Inside the wildlife park, we saw real Tasmanian devils racing around their enclosure.
    On Tuesday we took a somewhat leisurely drive back to Hobart stopping at a wild animal park, a honey factory to see leatherwood honey being processed (it is whirled in a giant centrifuge) and at a cave where we saw amazing rock formations and glow worms.  The glow worms, which are actually the larva of a kind of fly, attach themselves to the ceiling of a large chamber in the cave and then wait to catch insects that are attracted to their lights.  When the guide turned off her light it was like being in a planetarium except that instead of looking at constellations, the ceiling was dotted with the lights of hundreds of glow worms.

Back to Melbourne

Waterfall at Cradle Mountain
    I decided that I needed to read something by an Australian author on the plane trip to Tasmania so I bought a book called Mallawindy by Joy Dettman.  It's a page turner and is the same kind of sweeping family saga as The Thornbirds.  I predict that we'll see it soon as a miniseries.   One of the interesting things about the book is that the main character has a double personality.

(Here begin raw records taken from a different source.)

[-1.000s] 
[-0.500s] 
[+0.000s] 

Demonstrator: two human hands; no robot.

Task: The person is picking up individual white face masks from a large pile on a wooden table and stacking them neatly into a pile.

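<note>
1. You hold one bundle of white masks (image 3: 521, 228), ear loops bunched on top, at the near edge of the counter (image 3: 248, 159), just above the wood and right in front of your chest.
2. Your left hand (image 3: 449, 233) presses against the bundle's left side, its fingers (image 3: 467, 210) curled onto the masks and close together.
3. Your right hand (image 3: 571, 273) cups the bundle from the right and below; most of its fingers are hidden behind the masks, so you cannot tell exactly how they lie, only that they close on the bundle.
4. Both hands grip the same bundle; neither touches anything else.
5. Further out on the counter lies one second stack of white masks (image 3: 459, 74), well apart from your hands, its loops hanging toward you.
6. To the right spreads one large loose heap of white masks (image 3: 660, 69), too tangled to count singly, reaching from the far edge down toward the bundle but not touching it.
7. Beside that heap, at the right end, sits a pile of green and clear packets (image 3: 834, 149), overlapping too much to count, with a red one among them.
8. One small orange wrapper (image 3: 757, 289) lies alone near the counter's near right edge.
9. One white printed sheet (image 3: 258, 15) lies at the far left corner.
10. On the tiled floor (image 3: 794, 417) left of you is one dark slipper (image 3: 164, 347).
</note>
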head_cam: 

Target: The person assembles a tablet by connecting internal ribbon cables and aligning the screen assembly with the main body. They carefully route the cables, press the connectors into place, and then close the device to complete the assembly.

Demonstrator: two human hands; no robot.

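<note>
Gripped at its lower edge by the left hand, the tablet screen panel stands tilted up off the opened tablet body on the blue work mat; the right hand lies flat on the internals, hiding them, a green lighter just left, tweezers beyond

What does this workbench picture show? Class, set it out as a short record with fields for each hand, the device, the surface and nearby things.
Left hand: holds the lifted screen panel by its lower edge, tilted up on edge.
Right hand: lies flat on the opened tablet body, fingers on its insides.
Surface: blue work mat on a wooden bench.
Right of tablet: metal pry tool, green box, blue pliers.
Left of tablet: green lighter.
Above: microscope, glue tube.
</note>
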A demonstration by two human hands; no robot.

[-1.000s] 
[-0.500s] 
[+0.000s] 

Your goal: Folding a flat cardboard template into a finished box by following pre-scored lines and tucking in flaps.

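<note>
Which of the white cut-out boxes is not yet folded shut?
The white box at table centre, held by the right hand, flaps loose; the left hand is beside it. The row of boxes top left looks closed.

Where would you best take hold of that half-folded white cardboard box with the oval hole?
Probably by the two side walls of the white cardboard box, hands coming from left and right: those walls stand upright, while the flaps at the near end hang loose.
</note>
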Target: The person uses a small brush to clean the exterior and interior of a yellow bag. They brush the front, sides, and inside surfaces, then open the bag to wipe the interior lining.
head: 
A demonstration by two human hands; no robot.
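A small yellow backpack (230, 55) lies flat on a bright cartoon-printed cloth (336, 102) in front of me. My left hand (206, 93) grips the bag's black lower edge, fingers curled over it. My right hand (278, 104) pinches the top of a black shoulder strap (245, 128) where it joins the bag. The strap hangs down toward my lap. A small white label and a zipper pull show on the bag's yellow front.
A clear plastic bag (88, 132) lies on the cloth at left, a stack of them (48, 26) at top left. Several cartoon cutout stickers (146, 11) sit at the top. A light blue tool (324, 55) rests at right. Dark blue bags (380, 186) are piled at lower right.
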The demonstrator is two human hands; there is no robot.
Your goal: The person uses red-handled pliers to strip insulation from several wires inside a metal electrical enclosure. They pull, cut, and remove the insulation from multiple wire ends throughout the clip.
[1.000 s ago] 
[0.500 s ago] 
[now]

    Everyone told us after we came back that our trip to Tasmania was too short, and we agreed.  We could easily have spent much more time at Cradle Mountain and we never had time to explore the coast along the east side of the island.  Someday, we’ll have to go back.
Making Reservations:  For this trip I made all our reservations through the travel service at the RAC (Royal Auto Club) in Melbourne, which has a reciprocal arrangement with the AAA, of which we are members.